What you have to do:
Lines in the listing below containing the string "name" are to be identified and copied.

Material for this exercise:
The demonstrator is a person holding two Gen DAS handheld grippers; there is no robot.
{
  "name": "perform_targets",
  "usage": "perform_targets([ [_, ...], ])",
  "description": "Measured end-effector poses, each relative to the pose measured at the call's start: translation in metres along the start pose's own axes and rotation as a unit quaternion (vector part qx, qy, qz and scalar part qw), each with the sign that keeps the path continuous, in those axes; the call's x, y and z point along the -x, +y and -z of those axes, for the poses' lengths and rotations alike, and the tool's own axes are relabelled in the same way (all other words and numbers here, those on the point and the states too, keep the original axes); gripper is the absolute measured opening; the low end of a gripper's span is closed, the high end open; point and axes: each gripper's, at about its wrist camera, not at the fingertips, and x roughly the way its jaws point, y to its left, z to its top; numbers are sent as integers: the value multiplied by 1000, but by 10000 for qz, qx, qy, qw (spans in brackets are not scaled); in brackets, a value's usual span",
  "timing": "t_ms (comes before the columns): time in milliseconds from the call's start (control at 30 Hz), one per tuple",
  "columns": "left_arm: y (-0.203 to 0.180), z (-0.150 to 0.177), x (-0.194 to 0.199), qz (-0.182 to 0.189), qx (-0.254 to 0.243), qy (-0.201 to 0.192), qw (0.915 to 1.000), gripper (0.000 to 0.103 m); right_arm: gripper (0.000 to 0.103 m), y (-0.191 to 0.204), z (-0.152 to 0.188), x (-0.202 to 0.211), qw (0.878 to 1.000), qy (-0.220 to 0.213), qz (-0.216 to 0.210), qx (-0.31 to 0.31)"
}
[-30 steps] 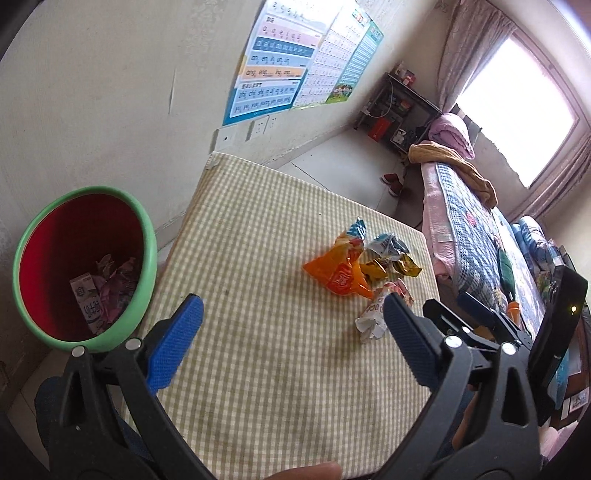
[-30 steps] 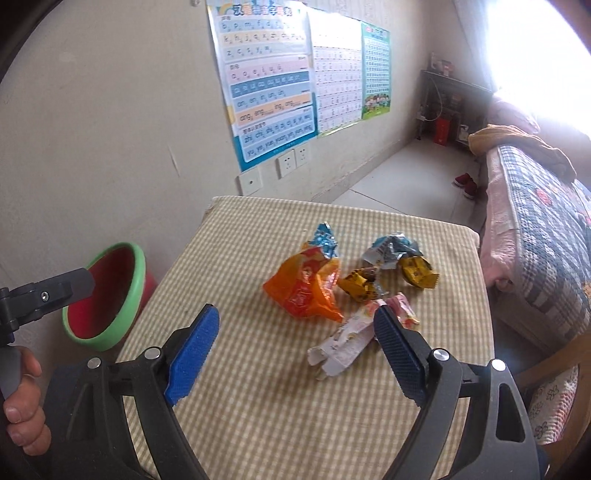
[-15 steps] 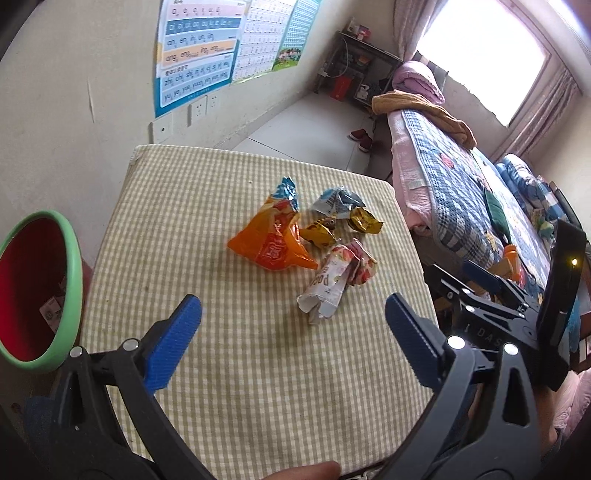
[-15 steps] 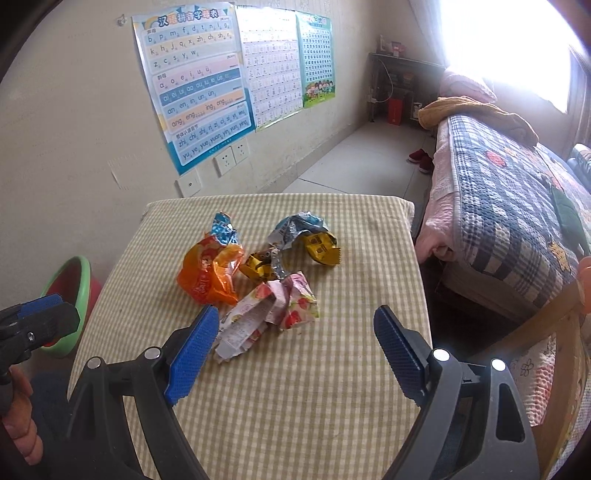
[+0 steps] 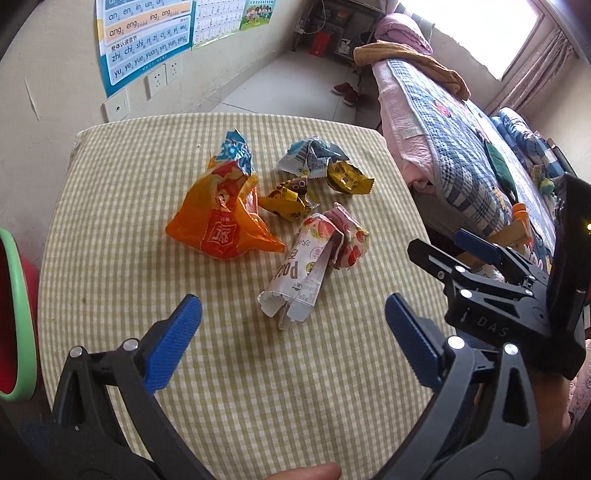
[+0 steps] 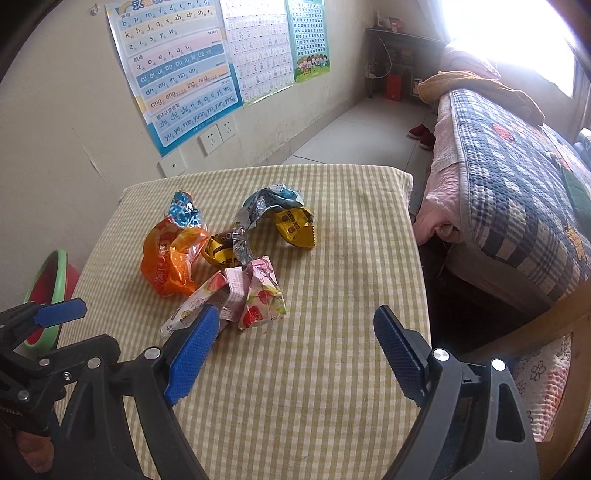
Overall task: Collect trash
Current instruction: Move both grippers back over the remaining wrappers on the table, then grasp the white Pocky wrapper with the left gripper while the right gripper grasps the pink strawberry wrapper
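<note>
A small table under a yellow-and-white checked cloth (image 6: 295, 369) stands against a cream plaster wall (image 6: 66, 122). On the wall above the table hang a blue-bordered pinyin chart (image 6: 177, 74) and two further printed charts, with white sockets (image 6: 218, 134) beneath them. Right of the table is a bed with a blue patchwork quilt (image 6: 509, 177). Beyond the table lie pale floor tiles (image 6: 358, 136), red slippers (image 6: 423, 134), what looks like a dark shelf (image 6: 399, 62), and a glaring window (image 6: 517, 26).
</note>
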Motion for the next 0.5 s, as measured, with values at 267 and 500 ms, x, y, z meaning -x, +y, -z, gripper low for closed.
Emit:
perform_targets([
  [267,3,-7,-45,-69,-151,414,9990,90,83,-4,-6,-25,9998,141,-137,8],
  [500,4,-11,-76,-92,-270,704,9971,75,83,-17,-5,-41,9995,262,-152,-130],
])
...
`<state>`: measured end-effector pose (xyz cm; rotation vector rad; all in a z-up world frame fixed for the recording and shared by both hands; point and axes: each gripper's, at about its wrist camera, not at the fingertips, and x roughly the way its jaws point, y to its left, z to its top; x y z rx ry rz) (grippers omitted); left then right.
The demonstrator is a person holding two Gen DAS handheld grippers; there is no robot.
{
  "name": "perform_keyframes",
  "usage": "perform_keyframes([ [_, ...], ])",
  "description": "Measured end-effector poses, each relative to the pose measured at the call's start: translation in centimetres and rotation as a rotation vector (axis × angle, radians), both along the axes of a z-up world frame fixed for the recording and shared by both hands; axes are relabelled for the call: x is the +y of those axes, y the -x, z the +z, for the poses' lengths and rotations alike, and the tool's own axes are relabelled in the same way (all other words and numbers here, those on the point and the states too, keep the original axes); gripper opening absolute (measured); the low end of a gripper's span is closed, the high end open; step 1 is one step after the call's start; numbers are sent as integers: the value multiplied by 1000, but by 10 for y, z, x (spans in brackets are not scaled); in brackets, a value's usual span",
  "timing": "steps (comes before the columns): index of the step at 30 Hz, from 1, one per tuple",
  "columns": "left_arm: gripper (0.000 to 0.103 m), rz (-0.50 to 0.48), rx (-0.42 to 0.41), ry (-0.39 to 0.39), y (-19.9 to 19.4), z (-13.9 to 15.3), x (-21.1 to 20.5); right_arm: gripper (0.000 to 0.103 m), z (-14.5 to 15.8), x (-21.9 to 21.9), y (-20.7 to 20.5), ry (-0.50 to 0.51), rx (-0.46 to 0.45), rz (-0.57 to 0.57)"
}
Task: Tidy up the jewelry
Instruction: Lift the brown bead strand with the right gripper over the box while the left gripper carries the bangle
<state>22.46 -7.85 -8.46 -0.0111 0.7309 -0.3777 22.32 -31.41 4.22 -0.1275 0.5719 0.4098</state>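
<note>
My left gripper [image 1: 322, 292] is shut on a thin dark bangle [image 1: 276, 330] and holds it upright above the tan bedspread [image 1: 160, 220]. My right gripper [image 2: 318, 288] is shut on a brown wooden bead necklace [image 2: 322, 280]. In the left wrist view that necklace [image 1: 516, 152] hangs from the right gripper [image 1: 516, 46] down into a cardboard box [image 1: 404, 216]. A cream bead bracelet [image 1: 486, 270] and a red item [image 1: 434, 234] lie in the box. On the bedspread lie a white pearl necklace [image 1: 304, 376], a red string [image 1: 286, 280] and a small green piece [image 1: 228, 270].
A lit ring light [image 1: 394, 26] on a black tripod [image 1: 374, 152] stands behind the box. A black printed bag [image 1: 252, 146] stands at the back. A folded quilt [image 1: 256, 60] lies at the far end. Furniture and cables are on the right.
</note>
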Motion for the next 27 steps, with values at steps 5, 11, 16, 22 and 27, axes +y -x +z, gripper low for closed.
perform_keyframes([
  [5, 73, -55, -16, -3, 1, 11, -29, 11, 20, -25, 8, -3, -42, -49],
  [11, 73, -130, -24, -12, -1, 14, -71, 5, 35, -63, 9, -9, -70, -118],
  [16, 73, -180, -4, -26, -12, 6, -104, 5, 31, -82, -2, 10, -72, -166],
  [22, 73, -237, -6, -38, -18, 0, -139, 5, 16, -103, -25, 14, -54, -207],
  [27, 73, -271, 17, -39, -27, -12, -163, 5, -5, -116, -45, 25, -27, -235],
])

Solution:
  "name": "perform_targets",
  "name": "perform_keyframes",

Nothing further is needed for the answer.